- _Task requirements_
Set down each line of the data exactly, but not the pictures.

- _Exercise data_
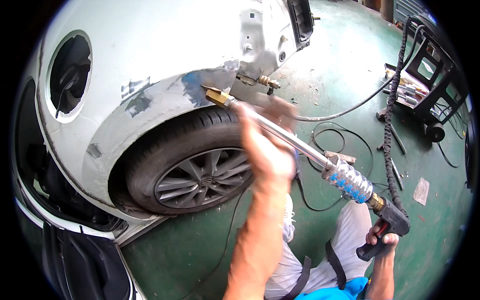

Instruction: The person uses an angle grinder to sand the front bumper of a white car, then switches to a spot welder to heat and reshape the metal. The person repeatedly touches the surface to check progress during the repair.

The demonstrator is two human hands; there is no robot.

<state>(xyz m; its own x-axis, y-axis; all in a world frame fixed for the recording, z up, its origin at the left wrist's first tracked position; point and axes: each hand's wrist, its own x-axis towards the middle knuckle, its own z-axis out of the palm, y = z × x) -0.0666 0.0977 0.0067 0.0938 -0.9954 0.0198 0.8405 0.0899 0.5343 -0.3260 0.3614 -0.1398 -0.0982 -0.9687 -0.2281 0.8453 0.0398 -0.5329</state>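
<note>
A long steel slide-hammer puller [294,141] slants from a bare-metal patch [195,82] on a white car's rear quarter panel [105,125]; its brass tip [218,98] touches or nearly touches the patch. My left hand [262,150] is around the front of the shaft, its fingers smeared by motion, so its grip is unclear. My right hand [380,240] holds the black pistol grip [391,225] with a red trigger, behind the knurled sliding weight [347,179]. The tyre [150,165] and grey alloy wheel sit below the patch.
A black wheeled cart [431,100] with tools stands at upper right. A braided cable [387,150], hose [350,107] and loose wires cross the green floor [440,240], among metal bars [397,137] and scraps. An open door [75,260] lies at lower left. My knees are below me.
</note>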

- _Result_
Instruction: The person uses an angle grinder to sand the front bumper of a white car, then switches to a spot welder to heat and reshape the metal. The person repeatedly touches the surface to check progress during the repair.

The demonstrator is two human hands; there is no robot.

<state>(xyz m; its own x-axis, y-axis; all in a world frame fixed for the recording, z up, its origin at the left wrist's first tracked position; point and axes: each hand's wrist, its own x-axis towards the middle knuckle, its own z-axis out of the palm, y = z × x) -0.0666 0.0977 0.0067 0.0938 -0.9954 0.0198 0.8405 0.0899 0.5343 -0.3260 0.3614 -0.1398 -0.0982 -0.9687 -0.2281 0.8453 0.0398 -0.5329</state>
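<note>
A long steel slide-hammer puller [294,141] slants from a bare-metal patch [195,82] on a white car's rear quarter panel [105,125]; its brass tip [218,98] touches or nearly touches the patch. My left hand [262,150] is around the front of the shaft, its fingers smeared by motion, so its grip is unclear. My right hand [380,240] holds the black pistol grip [391,225] with a red trigger, behind the knurled sliding weight [347,179]. The tyre [150,165] and grey alloy wheel sit below the patch.
A black wheeled cart [431,100] with tools stands at upper right. A braided cable [387,150], hose [350,107] and loose wires cross the green floor [440,240], among metal bars [397,137] and scraps. An open door [75,260] lies at lower left. My knees are below me.
</note>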

This exercise requires no further response.